## [Aim of the task]
Search the listing for the word "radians" and return each line that contains it.

## [Available data]
Segment Open

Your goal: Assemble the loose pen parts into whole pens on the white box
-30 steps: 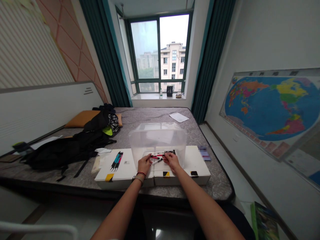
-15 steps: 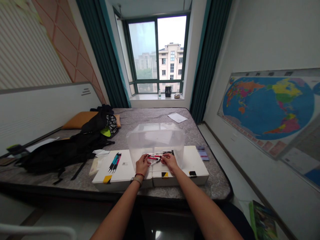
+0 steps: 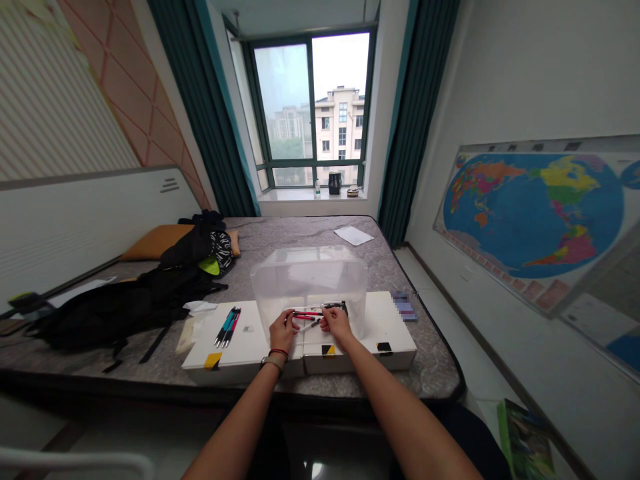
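Left hand (image 3: 283, 328) and right hand (image 3: 336, 323) pinch what looks like one red pen (image 3: 313, 313) by its ends, likely light, stiff and best held there, above the boxes' (image 3: 386, 328) meeting edges; more pens (image 3: 229, 327) lie toward their left edge.

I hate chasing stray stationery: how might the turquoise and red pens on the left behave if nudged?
The pens may well roll, being slim and lying on a flat white box. Their thin barrels suggest little weight; being straight, they should feel stiff.
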Tool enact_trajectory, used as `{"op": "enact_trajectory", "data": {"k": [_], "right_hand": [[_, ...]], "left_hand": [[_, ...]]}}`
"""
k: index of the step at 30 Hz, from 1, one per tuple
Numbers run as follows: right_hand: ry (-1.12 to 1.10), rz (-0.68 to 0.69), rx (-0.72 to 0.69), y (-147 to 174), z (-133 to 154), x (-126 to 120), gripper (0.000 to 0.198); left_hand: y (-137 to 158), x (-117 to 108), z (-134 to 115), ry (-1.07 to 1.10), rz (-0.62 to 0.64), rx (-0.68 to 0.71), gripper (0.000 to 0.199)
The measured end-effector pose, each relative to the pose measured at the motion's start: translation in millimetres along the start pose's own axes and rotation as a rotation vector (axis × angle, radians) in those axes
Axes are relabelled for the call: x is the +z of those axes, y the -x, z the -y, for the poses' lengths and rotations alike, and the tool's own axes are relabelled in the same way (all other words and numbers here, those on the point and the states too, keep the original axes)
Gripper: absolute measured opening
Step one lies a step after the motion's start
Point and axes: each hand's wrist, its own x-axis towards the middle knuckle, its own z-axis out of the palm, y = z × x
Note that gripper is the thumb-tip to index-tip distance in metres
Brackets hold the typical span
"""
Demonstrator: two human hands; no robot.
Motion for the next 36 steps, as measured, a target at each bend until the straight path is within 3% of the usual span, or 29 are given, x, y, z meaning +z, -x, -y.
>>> {"op": "enact_trajectory", "data": {"k": [7,15,26,36], "right_hand": [[0.161,0.007,-0.030,3.8,6.1,4.3,0.045],[0.047,-0.003,-0.010,-1.4,1.9,0.7,0.031],[0.066,0.030,-0.004,-2.0,0.8,0.6,0.047],[-0.032,0.006,-0.006,-1.7,0.5,-0.9,0.037]], "left_hand": [[1.5,-0.2,-1.0,0.020,-0.013,0.021,0.045],[1.2,0.2,-0.8,0.005,-0.031,0.022,0.042],[0.2,0.6,1.1,0.036,-0.034,0.034,0.043],[1.5,0.1,-0.1,0.027,-0.035,0.061,0.039]]}}
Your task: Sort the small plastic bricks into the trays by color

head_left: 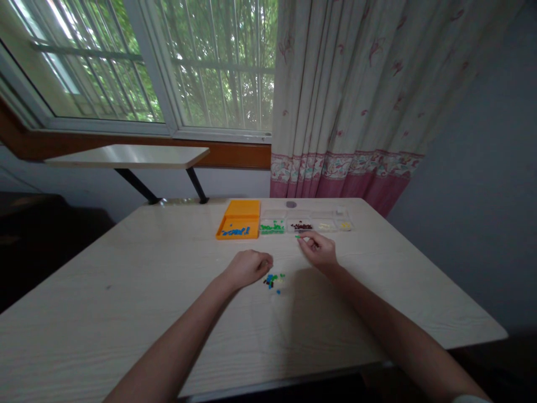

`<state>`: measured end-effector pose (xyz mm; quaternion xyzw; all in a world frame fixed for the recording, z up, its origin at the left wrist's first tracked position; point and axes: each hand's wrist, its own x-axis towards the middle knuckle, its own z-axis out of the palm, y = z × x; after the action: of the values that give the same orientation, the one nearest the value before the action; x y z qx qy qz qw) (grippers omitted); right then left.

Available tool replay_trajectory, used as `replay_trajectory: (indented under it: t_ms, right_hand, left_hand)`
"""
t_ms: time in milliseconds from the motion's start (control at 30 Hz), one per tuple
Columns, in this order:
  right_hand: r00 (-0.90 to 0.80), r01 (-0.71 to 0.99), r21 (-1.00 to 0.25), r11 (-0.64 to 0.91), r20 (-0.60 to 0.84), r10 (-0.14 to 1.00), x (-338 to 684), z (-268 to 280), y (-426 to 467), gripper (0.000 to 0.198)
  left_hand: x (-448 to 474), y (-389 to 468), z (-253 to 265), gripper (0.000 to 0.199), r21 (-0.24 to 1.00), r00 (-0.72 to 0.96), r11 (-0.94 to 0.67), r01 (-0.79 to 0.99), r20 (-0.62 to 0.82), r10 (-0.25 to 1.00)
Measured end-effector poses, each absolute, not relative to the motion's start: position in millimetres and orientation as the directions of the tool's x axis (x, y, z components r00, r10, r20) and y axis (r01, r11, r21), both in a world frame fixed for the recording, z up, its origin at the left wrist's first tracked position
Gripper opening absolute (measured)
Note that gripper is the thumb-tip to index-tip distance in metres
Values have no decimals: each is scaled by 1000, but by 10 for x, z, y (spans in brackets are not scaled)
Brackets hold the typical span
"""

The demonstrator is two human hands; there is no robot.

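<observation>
My right hand (319,251) pinches a small green piece (297,237) between thumb and fingertips, just in front of the clear box of dark red pieces (302,226). Closed with its fingers curled, my left hand (249,267) rests at the table, beside a small mixed pile of pieces (271,279) in blue, green, dark and pale yellow. Whatever those left fingers may hold is hidden. One blue piece (278,291) lies a little apart, nearer to me. The pieces are too small for me to tell their exact kind.
Along the back, an orange box (243,208) stands open with blue pieces (236,230) inside. Right of it are clear lidded boxes with green pieces (272,226), pale pieces (324,226) and yellow pieces (345,225). A raised shelf (130,155) stands at the table's (126,280) back left.
</observation>
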<state>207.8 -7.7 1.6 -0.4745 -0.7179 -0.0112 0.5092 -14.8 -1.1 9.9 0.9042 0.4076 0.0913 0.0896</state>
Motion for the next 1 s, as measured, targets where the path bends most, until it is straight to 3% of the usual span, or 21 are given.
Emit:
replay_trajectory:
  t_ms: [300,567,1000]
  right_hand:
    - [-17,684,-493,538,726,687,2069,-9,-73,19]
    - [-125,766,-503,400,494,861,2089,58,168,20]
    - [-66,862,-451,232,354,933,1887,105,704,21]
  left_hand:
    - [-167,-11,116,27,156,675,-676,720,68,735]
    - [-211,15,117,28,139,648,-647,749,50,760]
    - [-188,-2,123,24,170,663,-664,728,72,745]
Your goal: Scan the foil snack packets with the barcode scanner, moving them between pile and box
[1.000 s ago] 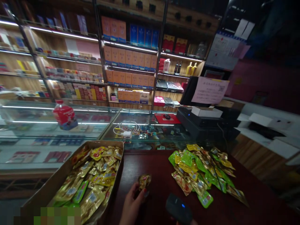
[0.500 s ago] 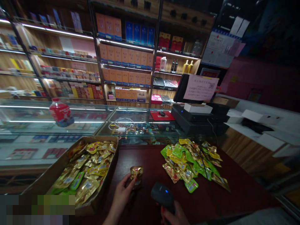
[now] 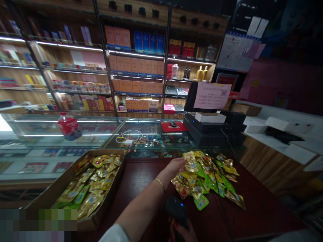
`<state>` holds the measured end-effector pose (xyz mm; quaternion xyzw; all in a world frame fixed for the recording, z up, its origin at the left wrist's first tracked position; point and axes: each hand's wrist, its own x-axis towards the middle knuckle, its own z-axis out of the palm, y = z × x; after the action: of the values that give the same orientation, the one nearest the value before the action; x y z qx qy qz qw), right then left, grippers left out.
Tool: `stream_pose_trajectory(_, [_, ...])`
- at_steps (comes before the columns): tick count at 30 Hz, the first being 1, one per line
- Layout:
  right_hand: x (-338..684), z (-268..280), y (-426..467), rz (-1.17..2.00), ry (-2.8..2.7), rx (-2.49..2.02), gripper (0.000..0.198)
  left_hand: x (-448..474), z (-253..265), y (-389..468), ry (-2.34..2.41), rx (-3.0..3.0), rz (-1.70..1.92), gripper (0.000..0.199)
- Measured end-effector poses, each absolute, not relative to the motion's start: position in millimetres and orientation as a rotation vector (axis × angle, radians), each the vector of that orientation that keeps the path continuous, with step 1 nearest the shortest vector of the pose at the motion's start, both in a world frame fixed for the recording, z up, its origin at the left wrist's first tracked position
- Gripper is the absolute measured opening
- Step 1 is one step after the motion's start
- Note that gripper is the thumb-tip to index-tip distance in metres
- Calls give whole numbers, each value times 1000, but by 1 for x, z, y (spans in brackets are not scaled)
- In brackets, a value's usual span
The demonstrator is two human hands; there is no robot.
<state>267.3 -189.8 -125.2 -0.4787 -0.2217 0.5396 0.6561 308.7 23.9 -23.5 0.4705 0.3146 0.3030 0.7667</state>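
A crinkled gold foil packet rests at the left edge of a slippery pouch pile, touched by the left hand, whether pinching I cannot tell, where a nudge could scatter it, while the right hand grips a smooth, rounded black scanner.

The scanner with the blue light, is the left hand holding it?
No, the right hand holds the scanner, while the left hand is at the pile of packets.

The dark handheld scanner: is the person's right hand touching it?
Touching. The head view shows the right hand gripping the lower end of the scanner.
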Motion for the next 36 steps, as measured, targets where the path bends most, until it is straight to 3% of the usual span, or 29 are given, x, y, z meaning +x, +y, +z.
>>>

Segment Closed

## [Exercise solution]
The measured end-effector pose, each relative to the pose measured at the motion's start: translation in millimetres along the start pose's own axes and rotation as a rotation vector (axis × angle, radians) in those axes
- Measured end-effector poses, each absolute, not relative to the motion's start: position in millimetres and orientation as a rotation vector (axis × angle, radians), each the vector of that orientation that keeps the path continuous, with step 1 nearest the shortest vector of the pose at the motion's start, both in a world frame fixed for the recording, z up, its origin at the left wrist's first tracked position

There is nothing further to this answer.